Magdalena Cielecka’s Ariel is initially boyish. He is slight, wears a tracksuit, and has a short shock of hair. ‘Go and make yourself like a nymph of the sea’, commands Prospero; in reply, Ariel bares a naked shoulder. He laughs scornfully, defiantly, as if saying, ‘Like this?’ His beauty is androgynous, and his body can be moulded into different forms. It is enough for him to remove his scruffy socks, reveal his slender legs by pulling up his trousers, and don a bright orange wig to fulfil Prospero’s wishes and become a ‘nymph’. He becomes an actor in Prospero’s theatre. From this point on, in fulfilling both his master’s spoken and undeclared commands, Ariel constantly changes costume, plays various roles, transforming before us on the stage. Cielecka shows – with extraordinary craft – the incapacitation, the descent into ominous lethargy, and the growing confusion of figures among a mass of incarnations, costumes, and genders. Her role is permeated with eroticism and metaphysics, the two vectors of Shakespearian ‘dressing-up’, as Jan Kott’s insightful analysis revealed.[4] Ariel gets tangled up in his tracksuit and dresses, constantly dons and removes his wig, smudges his bright make-up, and stumbles in his high heels. His metamorphoses soon cease to appear comical. In driving others to madness on Prospero’s orders, he loses himself. Beneath the layers of masks, his own true face disappears.
Caliban crawls out from beneath the platform as if from a cave, his pile of chopped logs perhaps the only element of the scenery taken literally from the text of The Tempest. He moves about nonchalantly, with a rolling gait and his head thrust forwards. Renate Jett’s supple body and soft, rounded, creaturely movements, as well as the unusual unpredictability of her expressive face, ensure that Caliban takes on a cartoon-like quality. There is also something of the child about him. Jett, an Austrian actor, meticulously sculpts each word as she battles with the demands of articulating a not-yet-familiar language. Her over-defined accentuation makes the audience all the more aware of what beautiful language Caliban uses. His vocabulary is rich and sensuous. Paradoxically, Shakespeare’s poetry sounds best coming from the lips of a ‘monster’ who has just learned to speak. Caliban is also defined by the warm, sensual timbre of Jett’s voice. Its feminine quality adds further dimensions to Caliban’s ambivalent status – is he human or creature? A child? A man? A woman?

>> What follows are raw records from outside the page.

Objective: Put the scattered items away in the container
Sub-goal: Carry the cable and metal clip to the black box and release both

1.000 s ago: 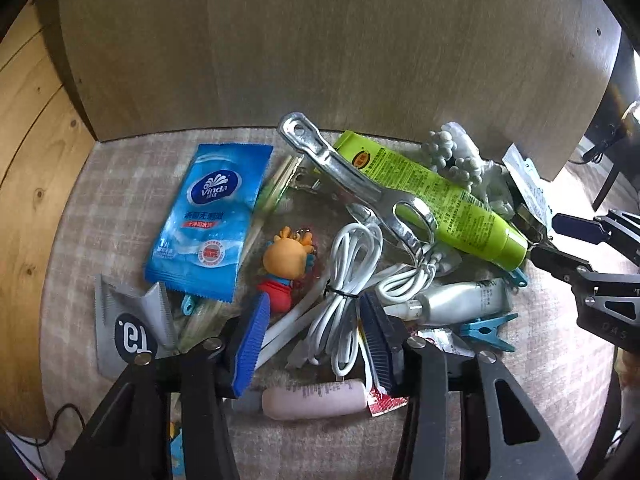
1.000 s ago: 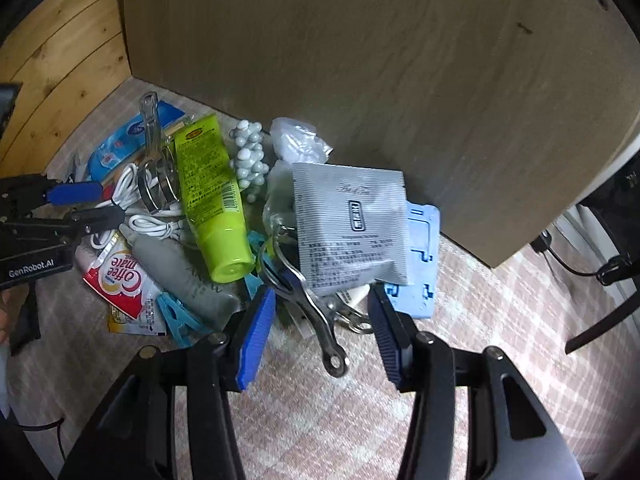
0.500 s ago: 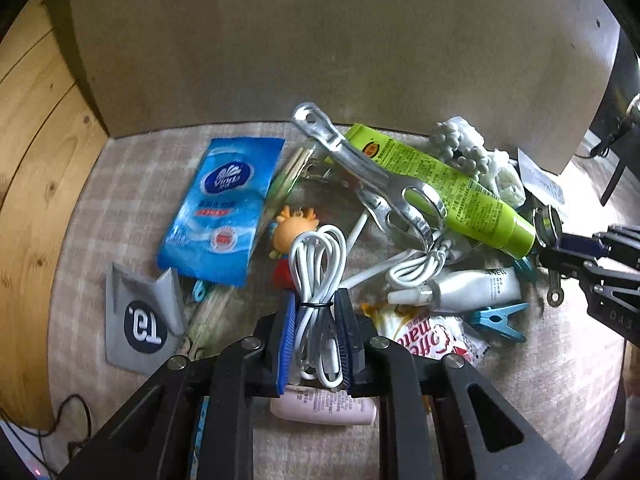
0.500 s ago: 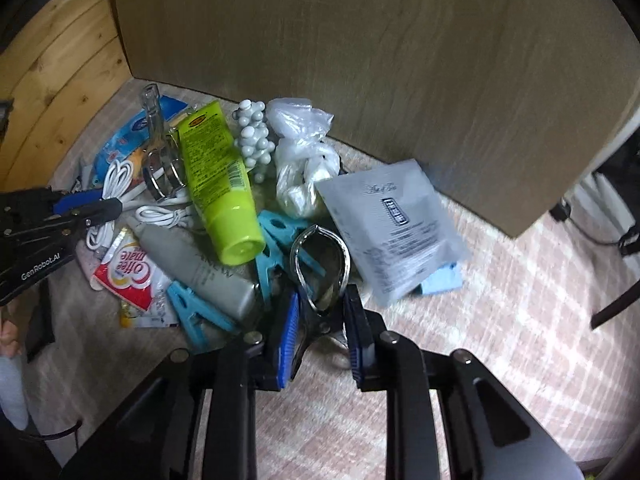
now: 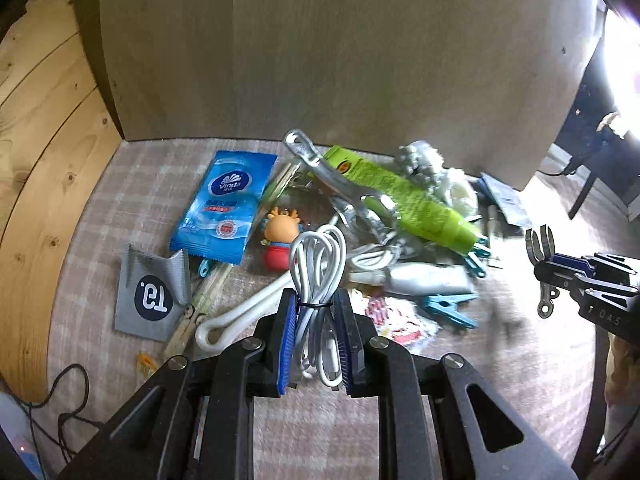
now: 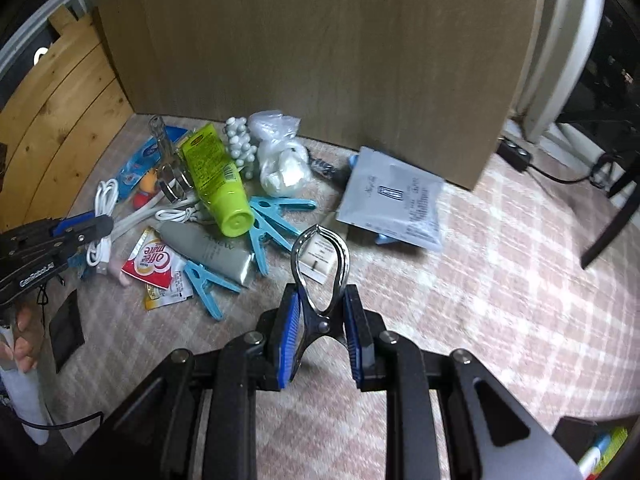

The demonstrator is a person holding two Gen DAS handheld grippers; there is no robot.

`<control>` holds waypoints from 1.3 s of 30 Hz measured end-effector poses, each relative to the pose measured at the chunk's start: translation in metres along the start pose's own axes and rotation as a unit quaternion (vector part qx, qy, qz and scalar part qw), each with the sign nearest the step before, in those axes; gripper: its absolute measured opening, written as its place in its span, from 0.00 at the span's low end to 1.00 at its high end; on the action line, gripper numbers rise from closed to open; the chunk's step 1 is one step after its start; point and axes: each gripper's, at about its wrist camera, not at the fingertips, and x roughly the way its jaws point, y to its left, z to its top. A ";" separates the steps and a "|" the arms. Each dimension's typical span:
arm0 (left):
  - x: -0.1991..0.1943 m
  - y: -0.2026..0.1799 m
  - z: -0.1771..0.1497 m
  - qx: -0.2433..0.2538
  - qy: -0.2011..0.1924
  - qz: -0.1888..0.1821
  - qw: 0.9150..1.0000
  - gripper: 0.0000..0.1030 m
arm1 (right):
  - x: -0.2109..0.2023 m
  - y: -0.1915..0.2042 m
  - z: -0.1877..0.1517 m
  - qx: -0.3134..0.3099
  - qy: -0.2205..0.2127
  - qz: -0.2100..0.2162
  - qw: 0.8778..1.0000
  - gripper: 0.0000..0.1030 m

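Observation:
My left gripper point(image 5: 316, 304) is shut on a coiled white cable point(image 5: 318, 256) and holds it above the pile. My right gripper point(image 6: 320, 300) is shut on a shiny metal clip point(image 6: 320, 252), also lifted off the cloth. Each gripper shows in the other's view, the right one point(image 5: 560, 270) at the far right and the left one point(image 6: 80, 226) at the far left. On the checked cloth point(image 6: 480, 280) lie a green tube point(image 6: 216, 176), a blue wipes pack point(image 5: 224, 208), a grey sachet point(image 5: 150, 296), a toy figure point(image 5: 280, 236), blue pegs point(image 6: 272, 216) and a grey packet point(image 6: 394, 204). I see no container.
An upright wooden board point(image 5: 340, 60) stands right behind the pile. Wood planks point(image 5: 36, 160) border the cloth on the left. A black cord point(image 5: 68, 392) trails at the lower left. A power strip point(image 6: 516, 154) and a dark chair leg point(image 6: 612, 224) are to the right.
Both grippers closed from open, the left on the white cable and the right on the metal clip, and both lifted their items off the pile.

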 end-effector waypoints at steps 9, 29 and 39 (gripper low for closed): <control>-0.019 -0.027 0.001 0.020 -0.012 -0.018 1.000 0.17 | -0.049 -0.039 -0.038 0.032 -0.020 -0.018 0.999 0.21; -0.082 -0.234 -0.062 0.183 -0.020 -0.124 0.975 0.17 | -0.176 -0.134 -0.180 0.193 -0.076 -0.112 0.972 0.21; -0.101 -0.359 -0.124 0.281 -0.006 -0.182 0.942 0.17 | -0.242 -0.212 -0.277 0.268 -0.075 -0.175 0.944 0.21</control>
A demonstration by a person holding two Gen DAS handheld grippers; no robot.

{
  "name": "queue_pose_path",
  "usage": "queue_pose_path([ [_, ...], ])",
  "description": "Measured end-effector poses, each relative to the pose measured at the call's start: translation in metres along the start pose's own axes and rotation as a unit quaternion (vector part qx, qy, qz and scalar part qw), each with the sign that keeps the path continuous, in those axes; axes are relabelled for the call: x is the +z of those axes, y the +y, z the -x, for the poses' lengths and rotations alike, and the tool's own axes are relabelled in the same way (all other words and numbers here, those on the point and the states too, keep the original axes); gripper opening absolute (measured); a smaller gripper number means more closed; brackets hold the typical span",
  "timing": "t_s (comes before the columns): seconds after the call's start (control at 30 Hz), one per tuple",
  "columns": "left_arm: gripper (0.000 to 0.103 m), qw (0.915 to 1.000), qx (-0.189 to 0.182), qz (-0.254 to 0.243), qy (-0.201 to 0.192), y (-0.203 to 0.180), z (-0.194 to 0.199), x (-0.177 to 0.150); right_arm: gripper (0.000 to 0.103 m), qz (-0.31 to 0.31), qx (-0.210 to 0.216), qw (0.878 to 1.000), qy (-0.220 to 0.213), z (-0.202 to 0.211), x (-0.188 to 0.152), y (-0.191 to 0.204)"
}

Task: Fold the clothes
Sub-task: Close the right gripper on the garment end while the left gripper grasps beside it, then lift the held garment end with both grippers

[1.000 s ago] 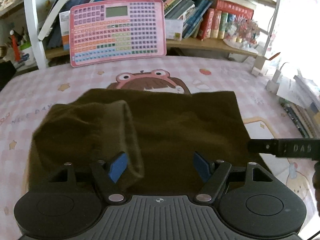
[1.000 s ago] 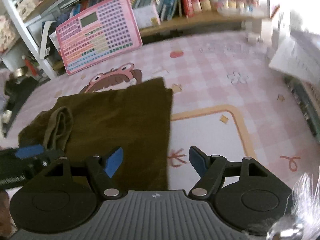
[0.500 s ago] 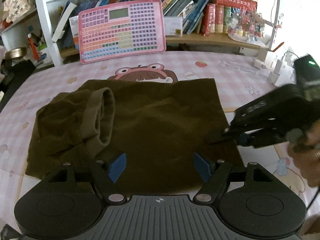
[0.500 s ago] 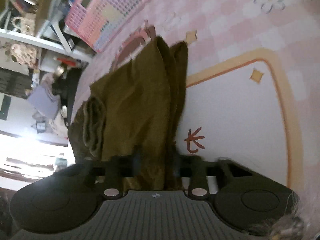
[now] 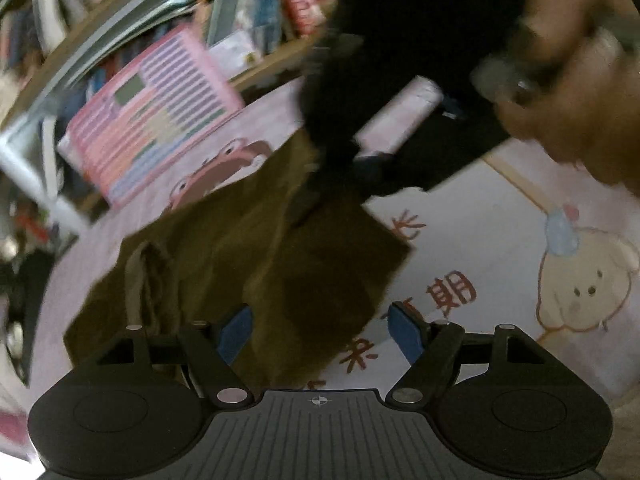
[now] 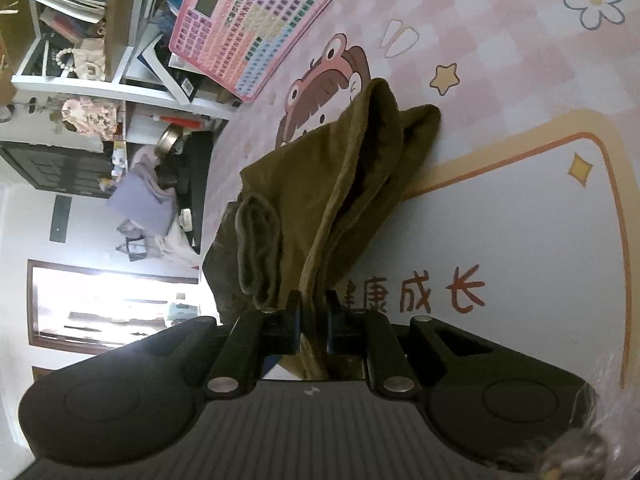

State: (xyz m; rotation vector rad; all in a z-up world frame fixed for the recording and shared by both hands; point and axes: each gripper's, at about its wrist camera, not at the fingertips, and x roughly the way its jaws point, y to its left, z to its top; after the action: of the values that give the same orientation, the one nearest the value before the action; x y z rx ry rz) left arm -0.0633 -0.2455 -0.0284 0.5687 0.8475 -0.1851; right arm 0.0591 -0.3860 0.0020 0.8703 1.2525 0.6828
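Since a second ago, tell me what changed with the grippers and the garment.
The right gripper, open beside the garment a second ago, has shut its jaws on its right edge and lifted it, so that side now rises in folds off the mat. The left gripper stays open over the near edge, holding nothing. The garment's left part still lies on the mat, and the pink board still leans at the shelf.

A pink checked cartoon mat (image 6: 500,52) carries the olive garment (image 6: 320,184), with a pink keypad board (image 6: 256,20) leaning at its far edge.
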Motion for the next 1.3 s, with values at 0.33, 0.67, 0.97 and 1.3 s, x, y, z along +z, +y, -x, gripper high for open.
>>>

The disaster at sea turns out to be an aeroplane crash, and the action moves away from the audience. The platform is illuminated. The tempestuous noise from earlier is heard once again, but it is now clearly the sound of an aircraft engine. The rulers of the world sit comfortably, reclining in luxurious seats: the silent King of Naples (Zygmunt Malanowicz), the kind-hearted chatterbox Gonzalo (Lech Łotocki), and the two eloquent jokers, brimming with spiteful wit, Sebastian and Antonio (Marek Kalita and Andrzej Chyra). There is a gulf between them and the provincial, shipwrecked inhabitants of the island. They are immaculately dressed, self-assured, and – especially the latter two – infinitely cynical. They talk nonchalantly about distant voyages – between Naples, Milan, Tunis. For the rich and powerful, time passes on intercontinental flights, making calculations on laptops, and conceiving schemes. The scene features many wordplays and witticisms, with the actors skilfully accentuating their ominous undertones. Antonio proposes committing a crime in the same tone that he might discuss a lucrative business deal. Logic and cold calculation dominate, with any emotive responses deeply buried. However, they erupt unexpectedly when Antonio suddenly takes aim at Sebastian – not with a weapon but with a pen. The prop store of contemporary crimes is infinitely banal. Pens replace daggers. A signature on a document replaces a bloodstain. Plotters conspire with immaculate manners, dressed in sharp suits and designer labels. Warlikowski’s Tempest is structured around a caste system. But these are different castes from those in Shakespeare. Instead of kings we have dignitaries and businessmen, the rulers of the contemporary world. In place of spirits and captive monsters, we have Others – those whose difference is the source of their suffering. Instead of jokers and fools we have half-baked and dangerous conmen making botched attempts to take control of the world.
The nobles and Ariel before the ‘shipwreck’ in Warlikowski’s The Tempest. Photograph: Stefan Okołowicz.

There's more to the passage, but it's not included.